• Problem description:
Scan the data and please report how many lines include the word "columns". Leave out everything but the number.

● ● ●

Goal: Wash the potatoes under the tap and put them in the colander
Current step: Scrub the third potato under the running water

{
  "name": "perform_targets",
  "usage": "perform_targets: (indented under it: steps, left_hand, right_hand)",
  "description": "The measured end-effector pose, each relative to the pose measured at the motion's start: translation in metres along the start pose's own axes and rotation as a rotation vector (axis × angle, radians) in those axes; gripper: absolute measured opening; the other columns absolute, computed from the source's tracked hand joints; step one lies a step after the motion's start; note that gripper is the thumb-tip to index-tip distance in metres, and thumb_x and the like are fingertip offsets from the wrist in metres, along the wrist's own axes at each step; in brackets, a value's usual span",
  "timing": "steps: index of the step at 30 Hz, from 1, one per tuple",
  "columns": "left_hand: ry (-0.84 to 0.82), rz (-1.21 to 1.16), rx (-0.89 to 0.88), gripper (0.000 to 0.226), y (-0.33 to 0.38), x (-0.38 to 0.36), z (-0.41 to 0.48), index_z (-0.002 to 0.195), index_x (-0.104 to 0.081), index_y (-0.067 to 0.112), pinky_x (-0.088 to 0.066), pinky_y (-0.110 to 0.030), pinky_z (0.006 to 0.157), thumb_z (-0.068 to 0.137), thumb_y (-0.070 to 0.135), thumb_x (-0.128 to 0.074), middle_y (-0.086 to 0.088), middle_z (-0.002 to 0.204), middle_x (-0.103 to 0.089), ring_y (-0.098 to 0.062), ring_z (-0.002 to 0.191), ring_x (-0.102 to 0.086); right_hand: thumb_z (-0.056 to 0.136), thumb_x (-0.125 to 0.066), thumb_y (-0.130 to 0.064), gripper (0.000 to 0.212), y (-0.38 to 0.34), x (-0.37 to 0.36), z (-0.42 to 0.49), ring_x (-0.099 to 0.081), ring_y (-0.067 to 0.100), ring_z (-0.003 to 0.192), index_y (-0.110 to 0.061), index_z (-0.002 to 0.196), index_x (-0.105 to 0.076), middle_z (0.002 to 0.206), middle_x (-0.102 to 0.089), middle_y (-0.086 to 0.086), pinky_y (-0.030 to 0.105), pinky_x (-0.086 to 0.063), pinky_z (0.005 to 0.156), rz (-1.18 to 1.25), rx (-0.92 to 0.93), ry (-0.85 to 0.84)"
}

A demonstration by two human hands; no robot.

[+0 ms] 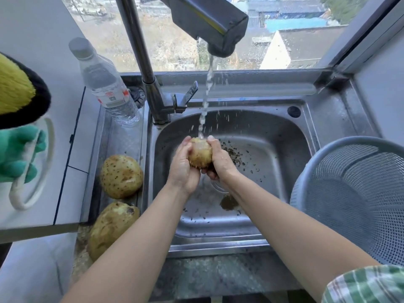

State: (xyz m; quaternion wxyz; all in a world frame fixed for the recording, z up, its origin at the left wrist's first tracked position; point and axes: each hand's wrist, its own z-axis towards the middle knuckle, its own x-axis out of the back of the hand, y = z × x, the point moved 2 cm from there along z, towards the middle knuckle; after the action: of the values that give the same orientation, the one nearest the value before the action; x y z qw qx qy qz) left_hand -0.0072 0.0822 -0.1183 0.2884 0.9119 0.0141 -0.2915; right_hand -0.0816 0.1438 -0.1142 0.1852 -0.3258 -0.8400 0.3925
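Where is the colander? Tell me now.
In the head view, the grey colander sits at the far right, beside the right rim of the sink, right of the right hand holding the potato.

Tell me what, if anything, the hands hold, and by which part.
One potato, held between both hands under the stream: the left hand wraps its left side, the right hand its right side. Its top is uncovered.

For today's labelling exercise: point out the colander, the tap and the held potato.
colander (358, 206), head view, mesh wall
tap (209, 20), head view, dark spout head
held potato (200, 153), head view, wet front skin
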Motion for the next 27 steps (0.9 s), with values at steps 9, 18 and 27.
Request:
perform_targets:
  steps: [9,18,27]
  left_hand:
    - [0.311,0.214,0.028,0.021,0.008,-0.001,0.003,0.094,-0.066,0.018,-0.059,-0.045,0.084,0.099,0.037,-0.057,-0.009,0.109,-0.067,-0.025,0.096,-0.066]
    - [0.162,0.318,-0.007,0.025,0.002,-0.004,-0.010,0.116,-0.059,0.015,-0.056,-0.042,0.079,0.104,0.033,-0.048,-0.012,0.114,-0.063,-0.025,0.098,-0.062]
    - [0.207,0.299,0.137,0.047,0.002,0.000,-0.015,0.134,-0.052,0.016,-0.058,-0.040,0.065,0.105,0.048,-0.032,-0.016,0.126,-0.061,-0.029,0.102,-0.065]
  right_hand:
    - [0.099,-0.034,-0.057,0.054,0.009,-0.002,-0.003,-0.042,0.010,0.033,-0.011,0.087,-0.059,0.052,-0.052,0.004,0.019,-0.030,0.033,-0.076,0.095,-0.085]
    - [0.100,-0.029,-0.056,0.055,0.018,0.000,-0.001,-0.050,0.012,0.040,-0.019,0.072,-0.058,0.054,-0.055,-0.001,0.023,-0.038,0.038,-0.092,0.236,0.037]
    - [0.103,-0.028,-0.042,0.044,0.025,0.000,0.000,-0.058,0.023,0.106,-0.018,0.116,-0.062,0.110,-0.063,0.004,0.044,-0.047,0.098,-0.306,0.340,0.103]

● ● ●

• Result for this task:
2